> EXERCISE INSTRUCTIONS:
Please transcribe the data that follows exactly as given, leaving out every picture.

> DATA BELOW:
++++++
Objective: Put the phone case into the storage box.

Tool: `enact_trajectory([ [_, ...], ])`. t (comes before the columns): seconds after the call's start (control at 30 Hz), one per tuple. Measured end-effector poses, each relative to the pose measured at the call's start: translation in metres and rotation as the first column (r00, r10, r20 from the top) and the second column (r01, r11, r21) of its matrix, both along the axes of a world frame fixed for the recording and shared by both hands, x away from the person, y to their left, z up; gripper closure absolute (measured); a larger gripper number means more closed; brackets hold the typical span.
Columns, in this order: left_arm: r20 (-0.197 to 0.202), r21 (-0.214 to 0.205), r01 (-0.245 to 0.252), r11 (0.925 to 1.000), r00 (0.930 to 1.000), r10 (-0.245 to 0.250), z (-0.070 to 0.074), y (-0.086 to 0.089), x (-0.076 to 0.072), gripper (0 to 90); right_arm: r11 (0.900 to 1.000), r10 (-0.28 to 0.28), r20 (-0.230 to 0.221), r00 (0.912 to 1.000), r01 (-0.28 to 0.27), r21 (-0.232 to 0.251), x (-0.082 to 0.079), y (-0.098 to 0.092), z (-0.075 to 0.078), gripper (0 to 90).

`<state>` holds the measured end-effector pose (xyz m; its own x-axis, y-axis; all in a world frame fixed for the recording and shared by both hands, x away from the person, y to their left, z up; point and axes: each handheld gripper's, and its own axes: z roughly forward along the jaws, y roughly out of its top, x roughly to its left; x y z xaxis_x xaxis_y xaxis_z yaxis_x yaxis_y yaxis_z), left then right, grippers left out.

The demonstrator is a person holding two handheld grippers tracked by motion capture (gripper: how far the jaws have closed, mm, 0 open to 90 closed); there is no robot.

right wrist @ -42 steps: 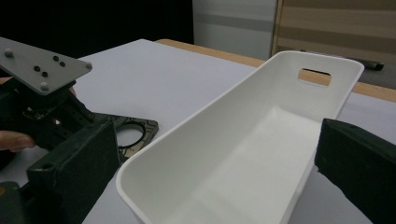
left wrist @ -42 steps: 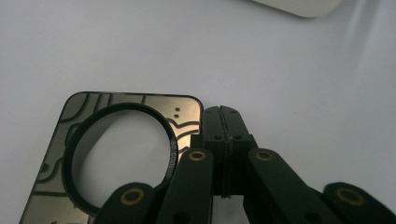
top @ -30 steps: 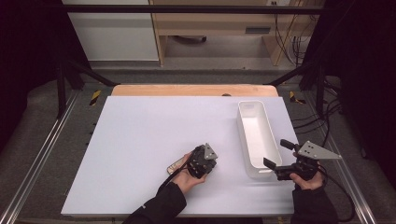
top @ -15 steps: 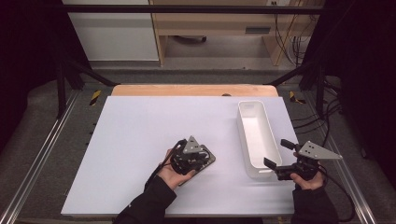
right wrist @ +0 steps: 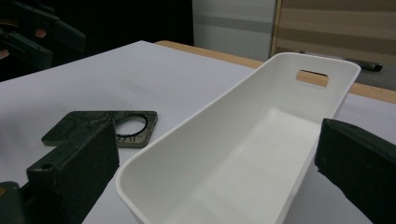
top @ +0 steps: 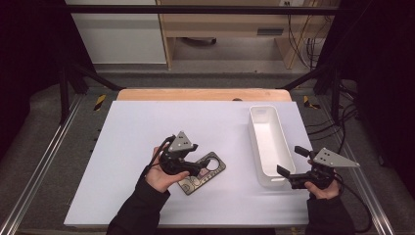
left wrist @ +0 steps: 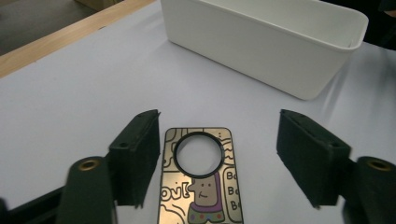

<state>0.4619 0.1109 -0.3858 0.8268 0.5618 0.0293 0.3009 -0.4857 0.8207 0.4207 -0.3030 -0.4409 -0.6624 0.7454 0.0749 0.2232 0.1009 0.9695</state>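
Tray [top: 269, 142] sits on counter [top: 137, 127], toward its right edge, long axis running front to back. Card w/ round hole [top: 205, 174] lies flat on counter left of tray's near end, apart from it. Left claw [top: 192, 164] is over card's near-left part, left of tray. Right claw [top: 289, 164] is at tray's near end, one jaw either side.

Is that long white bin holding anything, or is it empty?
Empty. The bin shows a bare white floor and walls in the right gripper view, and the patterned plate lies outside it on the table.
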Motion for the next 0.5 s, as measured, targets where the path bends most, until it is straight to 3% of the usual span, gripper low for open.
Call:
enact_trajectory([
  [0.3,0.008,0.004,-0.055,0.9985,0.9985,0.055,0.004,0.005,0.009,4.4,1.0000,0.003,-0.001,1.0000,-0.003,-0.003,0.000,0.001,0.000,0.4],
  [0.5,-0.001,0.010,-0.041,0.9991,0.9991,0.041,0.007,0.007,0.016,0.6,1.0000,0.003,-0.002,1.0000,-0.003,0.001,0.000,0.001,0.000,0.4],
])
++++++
> EXERCISE RESPONSE:
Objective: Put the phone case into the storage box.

Tool: `enact_trajectory([ [_, ...], ])`. t (comes before the columns): seconds after the call's start (control at 30 Hz), one per tuple. Measured end-effector poses, each relative to the pose measured at the call's start: translation in metres and rotation as the first column (r00, r10, r20 from the top) and the second column (r01, r11, r21) of its matrix, both along the axes of a world frame fixed for the recording and shared by both hands, x away from the person, y to their left, z up; gripper closure absolute (measured); a larger gripper number means more closed; brackets hold the typical span.
Columns, in this order: left_arm: r20 (-0.197 to 0.202), r21 (-0.214 to 0.205), r01 (-0.245 to 0.252), r11 (0.925 to 1.000), r00 (0.930 to 1.000), r10 (-0.245 to 0.250), z (-0.070 to 0.074), y (-0.086 to 0.089), x (-0.076 to 0.072), gripper (0 to 90); right_arm: r11 (0.900 to 1.000), r10 (-0.28 to 0.28), r20 (-0.230 to 0.221), r00 (0.912 to 1.000), r01 (-0.28 to 0.27), r21 (-0.232 to 0.251), x (-0.082 to 0.079), y (-0.098 to 0.092), z (-0.075 to 0.078), gripper (0 to 90).

`<state>` holds the measured end-effector pose (xyz m; its own x-axis, y-axis; all in a world frame fixed for the recording and shared by both hands, x away from the person, y to their left, z up; point and axes: each handheld gripper's, and its own axes: z roughly forward along the jaws, y roughly out of its top, x roughly to its left; x y z xaxis_x xaxis_y xaxis_z yaxis_x yaxis_y yaxis_z), left then right, grippers left out.

The demonstrator is a person holding two handheld grippers tracked by motion capture (gripper: how far the jaws have closed, mm, 0 open to 90 closed); there is no robot.

right wrist @ -42 steps: 
left wrist @ -42 steps: 
top @ -30 steps: 
top @ -15 steps: 
right wrist @ +0 steps: 
top @ +0 steps: 
left wrist @ +0 steps: 

<state>0.4619 0.1109 -0.3858 0.8268 0.5618 0.0293 0.3009 -0.4857 0.8207 0.4207 -0.3030 -0.4409 -0.6624 0.7454 0.0749 0.2232 0.1009 0.9695</state>
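Tray [top: 269, 142] sits on counter [top: 137, 127], toward its right edge, long axis running front to back. Card w/ round hole [top: 205, 174] lies flat on counter left of tray's near end, apart from it. Left claw [top: 192, 164] is over card's near-left part, left of tray. Right claw [top: 289, 164] is at tray's near end, one jaw either side.

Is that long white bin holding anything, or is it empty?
Empty. The bin shows a bare white floor and walls in the right gripper view, and the patterned plate lies outside it on the table.
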Motion for the next 0.5 s, as measured, targets where the path bends most, until it is straight to 3% of the usual span, gripper low for open.
Call:
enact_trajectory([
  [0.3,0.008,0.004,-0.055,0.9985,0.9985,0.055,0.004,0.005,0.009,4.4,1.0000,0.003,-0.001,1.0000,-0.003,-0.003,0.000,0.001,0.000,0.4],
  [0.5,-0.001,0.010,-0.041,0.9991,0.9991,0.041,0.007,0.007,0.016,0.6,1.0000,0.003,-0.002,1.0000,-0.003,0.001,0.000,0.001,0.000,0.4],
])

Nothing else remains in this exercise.